A.P. Pharma is a specialty pharmaceutical company focused on the development of ethical (prescription) pharmaceuticals utilizing its proprietary polymer-based drug delivery systems. The Company's primary focus is the development and commercialization of its bioerodible injectable and implantable systems under the trade name Biochronomer. Initial target areas of application for the Company's drug delivery technology include anti-nausea, pain management, anti-inflammation and DNA/RNAi applications. For further information visit the Company's web site at www.appharma.com.

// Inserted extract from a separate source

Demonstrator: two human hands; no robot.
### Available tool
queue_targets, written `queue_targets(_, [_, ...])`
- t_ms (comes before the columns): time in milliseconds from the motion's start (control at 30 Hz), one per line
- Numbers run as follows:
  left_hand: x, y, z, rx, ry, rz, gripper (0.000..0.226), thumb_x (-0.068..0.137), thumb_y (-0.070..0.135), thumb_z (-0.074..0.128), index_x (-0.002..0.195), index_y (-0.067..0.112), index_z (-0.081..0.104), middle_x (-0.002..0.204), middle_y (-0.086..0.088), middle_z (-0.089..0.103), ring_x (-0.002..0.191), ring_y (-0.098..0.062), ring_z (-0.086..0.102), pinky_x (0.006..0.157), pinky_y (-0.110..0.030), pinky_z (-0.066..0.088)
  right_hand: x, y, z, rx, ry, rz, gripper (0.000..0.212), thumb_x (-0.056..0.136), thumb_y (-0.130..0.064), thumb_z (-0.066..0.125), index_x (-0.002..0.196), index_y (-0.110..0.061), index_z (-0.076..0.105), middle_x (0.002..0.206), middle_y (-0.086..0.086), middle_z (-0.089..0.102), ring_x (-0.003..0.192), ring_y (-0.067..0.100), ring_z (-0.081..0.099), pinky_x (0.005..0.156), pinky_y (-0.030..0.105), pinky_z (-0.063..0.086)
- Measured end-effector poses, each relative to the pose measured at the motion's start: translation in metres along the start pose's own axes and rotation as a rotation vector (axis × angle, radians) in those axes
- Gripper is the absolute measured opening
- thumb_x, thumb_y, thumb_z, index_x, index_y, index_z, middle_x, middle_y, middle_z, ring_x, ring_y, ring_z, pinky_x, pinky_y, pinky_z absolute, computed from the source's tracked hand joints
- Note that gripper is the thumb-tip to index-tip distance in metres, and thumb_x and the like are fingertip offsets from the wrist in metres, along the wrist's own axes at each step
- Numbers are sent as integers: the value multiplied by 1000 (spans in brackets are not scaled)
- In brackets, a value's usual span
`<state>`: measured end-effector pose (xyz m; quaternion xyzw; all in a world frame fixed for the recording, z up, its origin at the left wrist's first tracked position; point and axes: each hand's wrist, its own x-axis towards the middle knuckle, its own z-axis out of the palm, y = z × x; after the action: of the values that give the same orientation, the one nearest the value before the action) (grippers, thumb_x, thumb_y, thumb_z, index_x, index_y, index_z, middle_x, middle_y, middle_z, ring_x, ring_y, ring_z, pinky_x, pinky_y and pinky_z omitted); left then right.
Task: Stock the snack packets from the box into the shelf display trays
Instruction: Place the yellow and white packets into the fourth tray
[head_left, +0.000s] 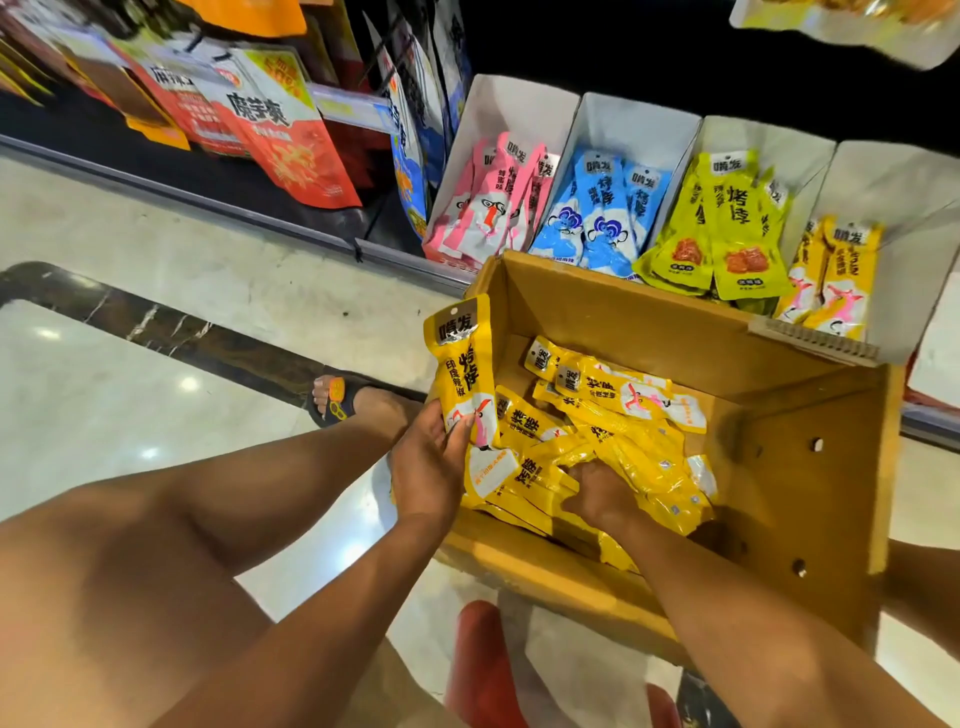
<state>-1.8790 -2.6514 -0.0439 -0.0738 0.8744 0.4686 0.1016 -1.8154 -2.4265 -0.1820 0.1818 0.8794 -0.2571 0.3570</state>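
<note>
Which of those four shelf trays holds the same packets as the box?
The rightmost tray: its orange-yellow packets match; the others hold pink, blue and lime-green.

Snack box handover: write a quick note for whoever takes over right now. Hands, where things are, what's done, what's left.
Left hand grips one yellow packet upright at the cardboard box's left edge.
Right hand is down in the loose yellow packets inside the box; its fingers are buried, so the grip is unclear.
Done: far-right tray holds a few matching yellow packets. Pink tray, blue tray and green tray have stock.
Left: many packets remain in the box, probably for the far-right tray.
</note>
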Motion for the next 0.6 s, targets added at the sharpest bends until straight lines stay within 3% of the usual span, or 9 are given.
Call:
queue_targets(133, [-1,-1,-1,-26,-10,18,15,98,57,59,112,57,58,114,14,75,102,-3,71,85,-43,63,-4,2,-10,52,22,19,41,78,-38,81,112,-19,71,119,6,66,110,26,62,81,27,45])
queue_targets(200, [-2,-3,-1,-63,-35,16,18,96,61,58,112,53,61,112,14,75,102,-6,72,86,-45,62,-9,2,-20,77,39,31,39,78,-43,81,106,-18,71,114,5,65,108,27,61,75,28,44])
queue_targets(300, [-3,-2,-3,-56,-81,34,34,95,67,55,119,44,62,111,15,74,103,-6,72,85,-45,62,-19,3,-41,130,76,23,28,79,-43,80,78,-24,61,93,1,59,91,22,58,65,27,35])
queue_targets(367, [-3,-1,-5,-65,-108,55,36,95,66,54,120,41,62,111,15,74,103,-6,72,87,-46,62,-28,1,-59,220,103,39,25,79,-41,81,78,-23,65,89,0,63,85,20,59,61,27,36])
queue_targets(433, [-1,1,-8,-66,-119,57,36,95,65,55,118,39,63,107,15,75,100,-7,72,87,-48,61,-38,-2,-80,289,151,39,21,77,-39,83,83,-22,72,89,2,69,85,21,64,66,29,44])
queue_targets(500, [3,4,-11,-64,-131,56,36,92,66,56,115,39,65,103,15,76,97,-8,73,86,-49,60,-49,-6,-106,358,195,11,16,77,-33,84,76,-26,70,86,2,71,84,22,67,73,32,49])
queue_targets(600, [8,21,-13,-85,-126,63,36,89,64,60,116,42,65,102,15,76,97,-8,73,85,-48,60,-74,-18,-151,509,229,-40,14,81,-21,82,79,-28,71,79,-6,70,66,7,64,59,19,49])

Forward-looking Statements

This news release contains forward-looking statements as defined by the Private Securities Reform Act of 1995. These forward-looking statements, including statements regarding the Phase 3 trial data for APF530 and the planned filing of its NDA, involve risks and uncertainties, including uncertainties associated with timely development, approval, launch and acceptance of new products, satisfactory completion of clinical studies, progress in research and development programs and other risks and uncertainties identified in the Company's filings with the Securities and Exchange Commission. We caution investors that forward-looking statements reflect our analysis only on their stated date. We do not intend to update them except as required by law.